El destino. Caminar como peregrino significa que tenemos un punto de llegada, que nuestro movimiento tiene una dirección, una meta. Caminar significa tener un destino, no estar a merced del azar: quien camina tiene una dirección, no da vueltas, sabe adónde ir, no pierde el tiempo zigzagueando de un lugar a otro. Por eso he recordado repetidamente cómo el acto de caminar y el de ser creyente están íntimamente relacionados: quienes tienen a Dios en el corazón han recibido el don de una Estrella Polar por la que luchar: el amor que hemos recibido de Dios. es la razón del amor que tenemos para ofrecer a otras personas.

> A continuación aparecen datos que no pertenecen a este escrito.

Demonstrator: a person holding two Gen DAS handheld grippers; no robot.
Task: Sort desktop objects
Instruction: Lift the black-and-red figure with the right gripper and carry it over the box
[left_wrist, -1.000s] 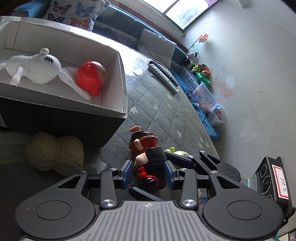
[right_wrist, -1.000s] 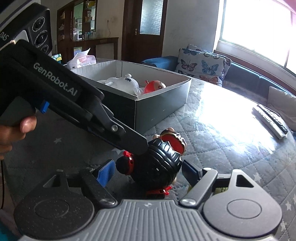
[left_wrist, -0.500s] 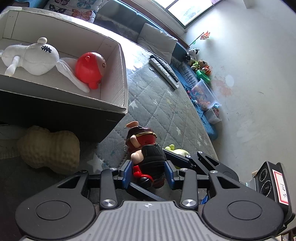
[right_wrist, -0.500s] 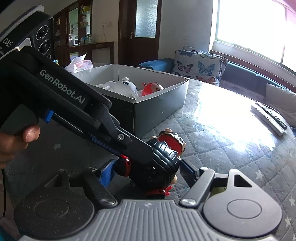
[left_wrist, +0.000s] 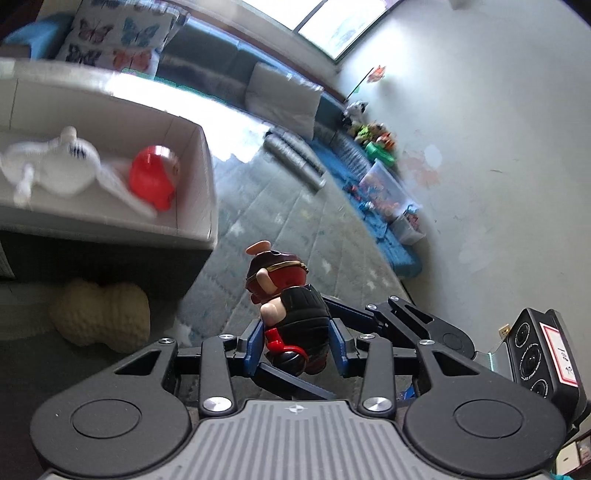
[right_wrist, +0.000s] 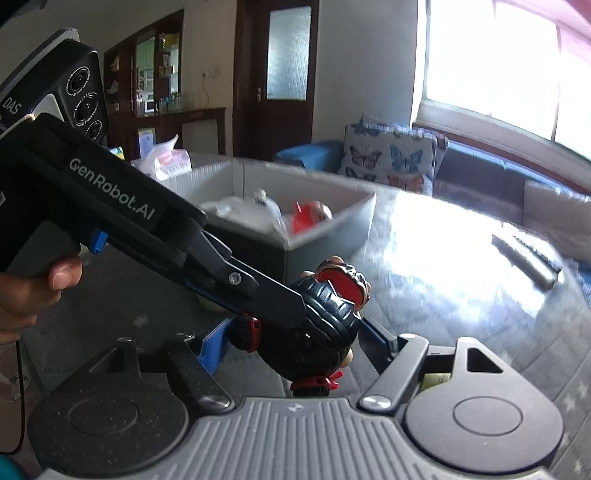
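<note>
A black and red toy figure (left_wrist: 295, 314) is clamped between the blue pads of my left gripper (left_wrist: 298, 341), held above the quilted table. In the right wrist view the same figure (right_wrist: 317, 332) sits between the wide-apart pads of my right gripper (right_wrist: 291, 341), which is open around it; the left gripper's finger (right_wrist: 229, 280) crosses over it. A grey open box (left_wrist: 199, 177) holds a white plush toy (left_wrist: 55, 166) and a red round toy (left_wrist: 155, 177).
A cream knitted peanut-shaped toy (left_wrist: 103, 317) lies beside the box's dark outer wall. Two remote controls (left_wrist: 295, 158) lie farther out on the quilted table cover (left_wrist: 288, 221). A yellow-green object (right_wrist: 436, 380) shows under the right gripper's finger. A sofa with cushions stands behind.
Both grippers have risen with the figure and moved toward the box; the table has dropped away and the view is motion-blurred. The left gripper's grip on the figure is unchanged.
</note>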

Dios es nuestro destino: pero no podemos llegar a él como llegamos a un santuario o a una basílica. En efecto, como bien saben todos aquellos que han peregrinado a pie, llegando finalmente al destino deseado, pienso en la catedral de Chartres, que desde hace tiempo ha experimentado un resurgimiento en materia de peregrinaciones gracias a la iniciativa, hace un siglo, del poeta Charles Péguy- no significa sentirse satisfecho: o mejor dicho, si exteriormente sabemos que hemos llegado, interiormente somos conscientes de que el camino no está completo. Porque Dios es así: una meta que nos empuja a ir más lejos, un destino que nos llama constantemente a continuar, porque él siempre es más grande que la idea que tenemos de él. Dios mismo nos lo explicó a través del profeta Isaías: “Como están más altos los cielos que la tierra, así están mis caminos más que vuestros caminos, y mis pensamientos más que vuestros pensamientos” (Es 55.9). Con Dios nunca hemos llegado, hacia Dios nunca hemos llegado: siempre estamos en camino, siempre buscándolo. Pero este caminar hacia Dios nos ofrece la embriagadora certeza de que él nos espera para darnos su consuelo y su gracia.